Plankton and other Particles (IFCB, UVP)

The guidelines presented below will assist the user in submitting imaging-in-flow or submersible microscopic data to SeaBASS. New metadata headers and fieldnames have been developed for plankton and other particle data. Additionally, detailed instructions are given for submission of documentation (protocol document, checklist, etc.), images and additional ancillary files. The submitter must indicate in the checklist whether all ROIs in a sample were annotated. Greater detail regarding the development and application of these guidelines and requirements can be found in Neeley et al., In Press.

 
**Neeley, A., S. Beaulieu, C. Proctor, I. Cetinic, J. Futrelle, I. Ramos-Santos, H. Sosik, E. Devred, L. Karp-Boss, M. Picheral, N. Poulton, C. Roesler, and A. Shepherd. (In Press) Standards and practices for reporting plankton and other particle observations from images. XX pp. DOI TBD


Table of Contents


Required documents, plankton and other particles

In addition to the standard headers and fields required for all SeaBASS submissions, the submission of plankton and other particle observations requires the following additional headers and fields (additional details can be found in subchapter 2.3 of Neeley et al., In Press). The following sections will describe special metadata headers and fields, protocol and checklist documents, and how to submit data from non-conforming ROI's (e.g., non-living organisms and non-identifiable particles) using a YAML file, supplementary lists of which taxonomic categories were assessed by manual and/or automatic classification methods if not every ROI in a given datafile was classified, and the raw images and/or any relevant instrument metadata on which the Level 1b files are based. Please use the list below as a guideline for the submission requirements.
 
Submission checklist:
  1. Data file that includes data table and appropriates metadata headers and field names
  2. Protocol document 
  3. Data set checklist
  4. Supplemental Non-conforming ROI YAML file (if applicable)
  5. Raw images  
  6. Ancillary data files (for image processing) 
  7. List of assessed IDs for automated and/or manual classification 

"Conditionally required" metadata headers

Required metadata headers:
  1. volume_sampled_ml (ml): original volume of sample collected in units of milliliters
  2. volume_imaged_ml (ml): subset of volume_sampled_ml that was imaged in units of milliliters
  3. pixel_per_um (um): number of pixels per unit length in units of micrometers
  4. eventID (none): a unique identifier associated with the sample as an event
Required "if applicable" metadata headers:
  1. length_representation_instrument_varname (um): the instrument’s variable name equivalent to ‘length_representation’ (e.g., maxFeretDiameter).  
  2. width_representation_instrument_varname (um): the instrument’s variable name equivalent to ‘width_representation’ (e.g., minFeretDiameter).  
Optional metadata header:
  1. associatedMedia_source (none): a unique persistent URL pointing to the landing page for a water sample from which multiple ROIs are derived

"Conditionally required" data fields

The next section describes how to format the data table for plankton and other particle observations. An external, machine-readable and resolvable identifier, or object number, that returns nomenclatural (not taxonomic) details of a name (scientificNameID) should also be included for each ROI (not applicable to non-living particles).
 
Required fields:
  1. associatedMedia (none): a unique persistent identifier of the media associated with the occurrence. The field provides the unique imagery file name corresponding to the source of the ROI or a URL pointing to a permanent landing page for the ROI image. 
  2. biovolume (um^3): Biovolume for the target detected within the ROI determined by means specified in the biovolume calculation method or protocol document.
  3. area_cross_section (um^2): Cross-sectional area of the target detected within the ROI determined by means specified in the image processing method or protocol document.
  4. length_representation (um): Representation of length of the target detected within the ROI or largest mesh size for which the target could be retained, determined by means specified in the image processing method or protocol document.

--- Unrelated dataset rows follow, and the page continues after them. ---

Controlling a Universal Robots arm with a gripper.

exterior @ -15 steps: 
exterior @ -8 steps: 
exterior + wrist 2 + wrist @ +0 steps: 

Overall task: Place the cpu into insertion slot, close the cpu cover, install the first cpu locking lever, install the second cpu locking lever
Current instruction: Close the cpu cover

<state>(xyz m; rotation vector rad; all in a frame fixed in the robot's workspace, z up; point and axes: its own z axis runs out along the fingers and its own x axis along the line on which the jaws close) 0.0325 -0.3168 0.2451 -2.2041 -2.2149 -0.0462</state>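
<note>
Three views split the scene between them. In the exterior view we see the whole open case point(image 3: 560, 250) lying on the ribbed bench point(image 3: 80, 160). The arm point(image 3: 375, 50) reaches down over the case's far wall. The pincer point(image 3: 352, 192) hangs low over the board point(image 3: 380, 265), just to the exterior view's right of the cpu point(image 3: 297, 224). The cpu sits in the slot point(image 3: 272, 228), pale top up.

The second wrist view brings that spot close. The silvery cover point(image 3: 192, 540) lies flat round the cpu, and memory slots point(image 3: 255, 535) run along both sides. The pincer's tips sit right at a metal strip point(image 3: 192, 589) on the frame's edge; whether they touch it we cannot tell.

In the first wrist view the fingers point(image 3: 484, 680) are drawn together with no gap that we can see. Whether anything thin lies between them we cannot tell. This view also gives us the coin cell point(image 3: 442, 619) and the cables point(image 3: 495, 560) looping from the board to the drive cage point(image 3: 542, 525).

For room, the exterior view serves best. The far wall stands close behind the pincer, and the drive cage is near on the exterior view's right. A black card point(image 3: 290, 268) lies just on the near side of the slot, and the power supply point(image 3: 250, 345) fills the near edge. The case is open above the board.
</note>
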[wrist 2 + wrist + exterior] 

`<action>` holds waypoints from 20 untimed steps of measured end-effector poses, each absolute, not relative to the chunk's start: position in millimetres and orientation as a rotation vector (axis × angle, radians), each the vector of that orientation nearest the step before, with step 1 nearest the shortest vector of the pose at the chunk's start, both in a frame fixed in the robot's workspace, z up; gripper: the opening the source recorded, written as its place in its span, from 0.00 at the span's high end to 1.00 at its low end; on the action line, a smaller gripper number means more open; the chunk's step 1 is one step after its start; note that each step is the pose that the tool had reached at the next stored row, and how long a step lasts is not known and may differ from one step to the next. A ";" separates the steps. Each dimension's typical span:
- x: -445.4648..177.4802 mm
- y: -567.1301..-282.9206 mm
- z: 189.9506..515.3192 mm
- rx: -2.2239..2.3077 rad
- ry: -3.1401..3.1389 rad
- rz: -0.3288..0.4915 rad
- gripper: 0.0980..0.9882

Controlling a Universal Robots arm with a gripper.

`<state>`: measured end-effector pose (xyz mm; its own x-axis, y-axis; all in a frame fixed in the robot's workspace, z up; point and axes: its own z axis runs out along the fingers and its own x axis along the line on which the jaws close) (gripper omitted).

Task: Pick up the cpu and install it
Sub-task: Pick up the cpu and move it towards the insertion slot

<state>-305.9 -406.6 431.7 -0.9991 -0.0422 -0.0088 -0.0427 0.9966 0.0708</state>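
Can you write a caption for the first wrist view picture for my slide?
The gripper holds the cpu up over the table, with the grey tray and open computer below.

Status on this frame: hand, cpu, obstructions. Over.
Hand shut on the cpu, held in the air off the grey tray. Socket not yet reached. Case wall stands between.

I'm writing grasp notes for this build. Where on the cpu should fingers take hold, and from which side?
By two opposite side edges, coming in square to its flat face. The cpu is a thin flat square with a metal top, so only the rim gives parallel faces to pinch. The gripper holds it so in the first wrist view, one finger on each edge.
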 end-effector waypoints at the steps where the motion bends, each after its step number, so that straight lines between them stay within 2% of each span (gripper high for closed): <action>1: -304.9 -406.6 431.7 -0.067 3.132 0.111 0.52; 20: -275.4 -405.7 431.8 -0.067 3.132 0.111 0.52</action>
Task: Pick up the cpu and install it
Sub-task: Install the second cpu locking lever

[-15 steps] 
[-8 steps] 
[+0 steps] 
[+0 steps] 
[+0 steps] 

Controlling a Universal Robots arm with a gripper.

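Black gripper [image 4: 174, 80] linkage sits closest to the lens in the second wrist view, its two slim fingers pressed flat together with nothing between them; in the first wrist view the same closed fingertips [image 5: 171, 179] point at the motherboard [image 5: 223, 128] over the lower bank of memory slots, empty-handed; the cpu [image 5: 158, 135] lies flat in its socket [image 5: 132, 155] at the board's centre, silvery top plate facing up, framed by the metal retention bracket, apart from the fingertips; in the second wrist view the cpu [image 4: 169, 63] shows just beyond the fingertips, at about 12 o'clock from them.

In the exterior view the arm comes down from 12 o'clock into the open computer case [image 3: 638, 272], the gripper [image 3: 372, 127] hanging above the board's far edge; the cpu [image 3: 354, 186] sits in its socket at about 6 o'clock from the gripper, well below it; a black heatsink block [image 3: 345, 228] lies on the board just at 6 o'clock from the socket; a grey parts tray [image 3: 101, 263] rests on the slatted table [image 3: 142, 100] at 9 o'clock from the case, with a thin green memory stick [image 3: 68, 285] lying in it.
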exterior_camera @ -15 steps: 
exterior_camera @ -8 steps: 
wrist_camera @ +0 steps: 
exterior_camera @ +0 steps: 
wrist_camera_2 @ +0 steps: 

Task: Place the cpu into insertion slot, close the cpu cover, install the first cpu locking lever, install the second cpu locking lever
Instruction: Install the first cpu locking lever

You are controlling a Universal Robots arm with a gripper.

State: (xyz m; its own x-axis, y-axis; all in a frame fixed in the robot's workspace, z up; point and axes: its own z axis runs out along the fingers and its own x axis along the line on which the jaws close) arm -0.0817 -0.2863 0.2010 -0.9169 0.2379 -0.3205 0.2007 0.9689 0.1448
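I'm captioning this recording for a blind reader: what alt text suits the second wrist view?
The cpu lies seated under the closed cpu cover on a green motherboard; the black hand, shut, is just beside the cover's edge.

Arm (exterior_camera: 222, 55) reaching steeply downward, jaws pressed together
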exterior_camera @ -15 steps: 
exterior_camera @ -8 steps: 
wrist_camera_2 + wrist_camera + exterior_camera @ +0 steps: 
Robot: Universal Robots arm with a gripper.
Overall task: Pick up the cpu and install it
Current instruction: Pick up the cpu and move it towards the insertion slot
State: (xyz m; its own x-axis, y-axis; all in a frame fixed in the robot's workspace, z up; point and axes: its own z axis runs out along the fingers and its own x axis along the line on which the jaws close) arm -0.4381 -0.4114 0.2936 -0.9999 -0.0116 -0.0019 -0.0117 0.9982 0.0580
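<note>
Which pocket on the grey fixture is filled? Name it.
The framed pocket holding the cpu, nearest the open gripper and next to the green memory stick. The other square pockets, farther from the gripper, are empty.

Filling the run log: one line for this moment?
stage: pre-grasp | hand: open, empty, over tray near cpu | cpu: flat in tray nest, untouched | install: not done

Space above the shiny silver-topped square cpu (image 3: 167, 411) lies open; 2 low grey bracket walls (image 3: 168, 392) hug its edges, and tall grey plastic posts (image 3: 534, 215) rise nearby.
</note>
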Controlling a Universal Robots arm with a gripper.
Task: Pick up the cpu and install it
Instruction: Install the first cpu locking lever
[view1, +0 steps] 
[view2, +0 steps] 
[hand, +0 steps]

  5. width_representation (um): Representation of width of the target detected within the ROI or smallest mesh size through which the target could pass, determined by means specified in the image processing method or protocol document. 

Required "if applicable" fields:
  1. data_provider_category_automated (none): A category used by the data provider to name the organism or particle for an automated classification, not necessarily a scientific name (e.g., pennate or detritus).
  2. scientificName_automated (none): A scientific name from a recognized taxonomic reference database (e.g., WoRMS, AlgaeBase) at the lowest level that matches the data provider's category for an automated classification paired to a scientificNameID. Generally, the ROI corresponds to an occurrence assigned to a single taxonomic name, e.g., Karenia brevis
  3. scientificNameID_automated (none): A life science identifier (LSID) from a recognized taxonomic reference database (e.g., WoRMS, AlgaeBase) at the lowest level that matches the data provider's category for an automated classification. e.g., urn:lsid:marinespecies.org:taxname:233015 where ‘urn:lsid’ indicates the ID that is specific to life science data and is used for all files, marinespecies.org is the url for the reference database WoRMS, and the namespace ‘taxname’ informs the user that the following number represents a unique numerical identifier or taxon identifier in WoRMS. 233015 represents the taxon identifier (AphiaID) in WoRMS for the dinoflagellate species Karenia brevis.
  4.  data_provider_category_manual (none): A category used by the data provider to name the organism or particle for a manual identification, not necessarily a scientific name.
  5.  scientificName_manual (none): A scientific name from a recognized taxonomic reference database (e.g., World Register of Marine Species, AlgaeBase) at the lowest level that matches the data provider's category, for a manual identification matched to scientificNameID. Generally, the ROI corresponds to an occurrence assigned to a single taxonomic name.
  6. scientificNameID_manual (none): A life science identifier from a recognized taxonomic reference database (e.g., World Register of Marine Species, AlgaeBase) at the lowest level that matches the data provider's category for a manual identification.
Recommended or Optional fields:
  1.  equivalent_spherical_diameter (um) Equivalent spherical diameter of the target detected within the ROI determined by means specified in the image processing method or protocol document.
  2.  area_based_diameter (um) Area-based diameter of the target detected within the ROI determined by means specified in the image processing method or protocol document. 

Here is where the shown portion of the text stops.